- Raw data
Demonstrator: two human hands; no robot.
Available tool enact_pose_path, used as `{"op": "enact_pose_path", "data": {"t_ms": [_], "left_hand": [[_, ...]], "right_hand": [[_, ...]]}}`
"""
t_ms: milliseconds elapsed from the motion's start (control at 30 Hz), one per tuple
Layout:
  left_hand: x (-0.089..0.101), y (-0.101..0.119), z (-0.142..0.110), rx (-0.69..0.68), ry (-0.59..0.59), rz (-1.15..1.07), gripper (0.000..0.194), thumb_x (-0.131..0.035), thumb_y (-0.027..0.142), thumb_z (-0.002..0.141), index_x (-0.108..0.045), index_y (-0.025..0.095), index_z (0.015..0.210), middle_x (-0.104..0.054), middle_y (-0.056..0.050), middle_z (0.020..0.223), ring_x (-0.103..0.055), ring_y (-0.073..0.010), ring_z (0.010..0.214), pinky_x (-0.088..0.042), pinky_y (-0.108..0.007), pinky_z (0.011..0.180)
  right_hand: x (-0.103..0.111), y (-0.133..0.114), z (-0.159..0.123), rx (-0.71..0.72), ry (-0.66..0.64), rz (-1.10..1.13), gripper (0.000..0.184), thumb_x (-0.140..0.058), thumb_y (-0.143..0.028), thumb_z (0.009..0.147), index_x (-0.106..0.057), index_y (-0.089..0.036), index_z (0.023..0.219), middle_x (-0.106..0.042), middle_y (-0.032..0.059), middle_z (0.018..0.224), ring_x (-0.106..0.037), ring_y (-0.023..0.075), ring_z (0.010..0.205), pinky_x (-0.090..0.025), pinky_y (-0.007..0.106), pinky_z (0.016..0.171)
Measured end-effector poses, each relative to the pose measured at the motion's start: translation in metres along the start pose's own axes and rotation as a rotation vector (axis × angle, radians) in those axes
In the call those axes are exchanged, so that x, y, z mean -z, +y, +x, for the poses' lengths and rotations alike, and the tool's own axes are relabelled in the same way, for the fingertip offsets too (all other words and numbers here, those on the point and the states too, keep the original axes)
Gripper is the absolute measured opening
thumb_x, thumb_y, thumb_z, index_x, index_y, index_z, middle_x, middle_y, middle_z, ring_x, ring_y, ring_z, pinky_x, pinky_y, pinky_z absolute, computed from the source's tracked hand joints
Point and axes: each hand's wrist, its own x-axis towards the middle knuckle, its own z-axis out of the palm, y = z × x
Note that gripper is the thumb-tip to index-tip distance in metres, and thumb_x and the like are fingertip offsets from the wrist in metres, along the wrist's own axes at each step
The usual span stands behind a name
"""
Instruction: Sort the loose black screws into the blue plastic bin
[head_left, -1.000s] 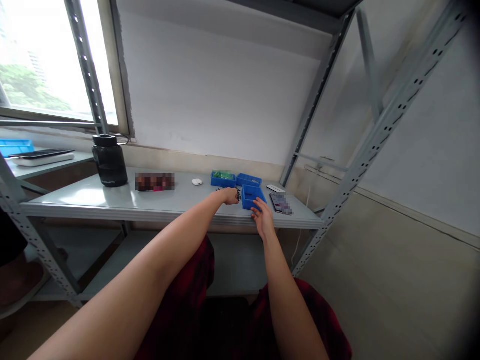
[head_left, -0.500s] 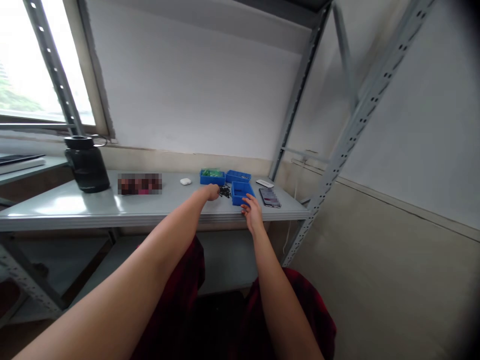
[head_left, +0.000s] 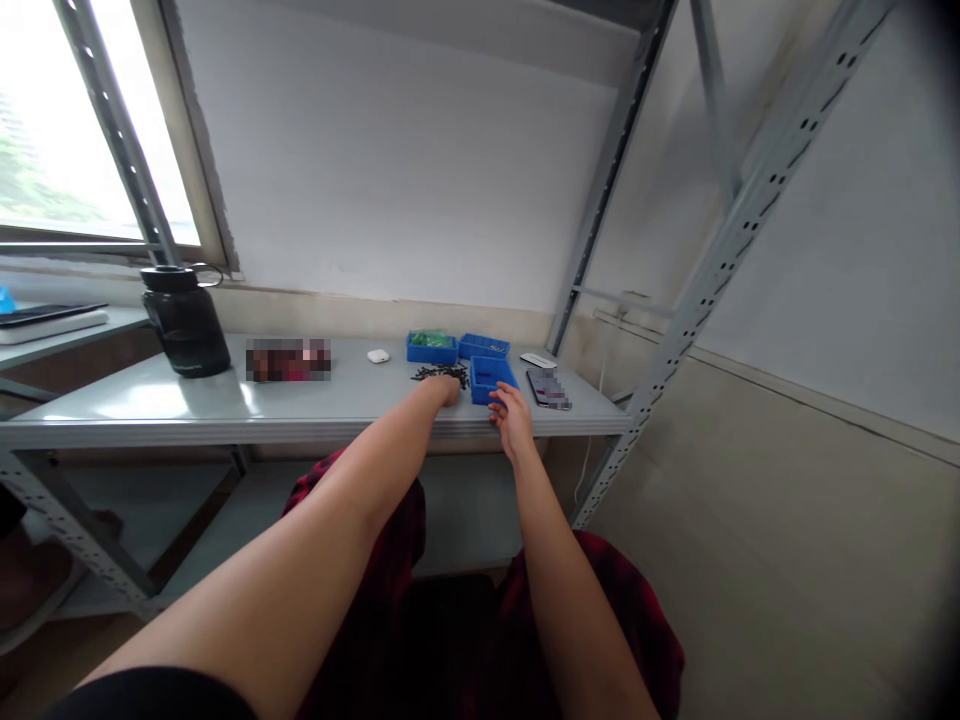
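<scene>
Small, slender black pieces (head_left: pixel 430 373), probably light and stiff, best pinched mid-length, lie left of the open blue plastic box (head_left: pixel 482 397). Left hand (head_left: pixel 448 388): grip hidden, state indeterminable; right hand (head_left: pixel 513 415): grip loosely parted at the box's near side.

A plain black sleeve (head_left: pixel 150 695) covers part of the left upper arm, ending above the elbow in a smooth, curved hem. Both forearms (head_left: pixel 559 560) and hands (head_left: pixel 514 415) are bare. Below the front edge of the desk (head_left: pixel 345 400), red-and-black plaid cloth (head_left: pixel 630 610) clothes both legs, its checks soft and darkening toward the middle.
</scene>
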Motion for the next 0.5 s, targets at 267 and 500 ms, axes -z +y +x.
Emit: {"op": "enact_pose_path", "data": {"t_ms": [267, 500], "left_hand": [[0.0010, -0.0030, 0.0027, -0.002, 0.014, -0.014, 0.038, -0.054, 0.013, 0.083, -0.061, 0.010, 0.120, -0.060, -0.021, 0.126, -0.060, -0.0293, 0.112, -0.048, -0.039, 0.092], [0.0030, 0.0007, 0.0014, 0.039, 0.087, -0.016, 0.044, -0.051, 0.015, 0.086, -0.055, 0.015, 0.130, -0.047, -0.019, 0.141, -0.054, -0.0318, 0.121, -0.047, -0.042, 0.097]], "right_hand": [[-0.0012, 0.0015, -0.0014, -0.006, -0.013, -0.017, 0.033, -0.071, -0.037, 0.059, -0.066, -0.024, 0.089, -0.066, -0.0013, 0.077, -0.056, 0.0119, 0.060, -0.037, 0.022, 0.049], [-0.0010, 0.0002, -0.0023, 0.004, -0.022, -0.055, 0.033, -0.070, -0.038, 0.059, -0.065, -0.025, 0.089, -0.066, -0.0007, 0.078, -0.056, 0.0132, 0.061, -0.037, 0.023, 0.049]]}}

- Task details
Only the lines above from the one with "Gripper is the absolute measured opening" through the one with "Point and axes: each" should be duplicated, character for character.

- Response below
Gripper is the absolute measured opening
thumb_x, thumb_y, thumb_z, index_x, index_y, index_z, middle_x, middle_y, middle_z, ring_x, ring_y, ring_z, pinky_x, pinky_y, pinky_z absolute, computed from the source's tracked hand joints
Point and axes: each hand's wrist, its own x-axis towards the middle knuckle, its own z-axis out of the palm, y = z × x

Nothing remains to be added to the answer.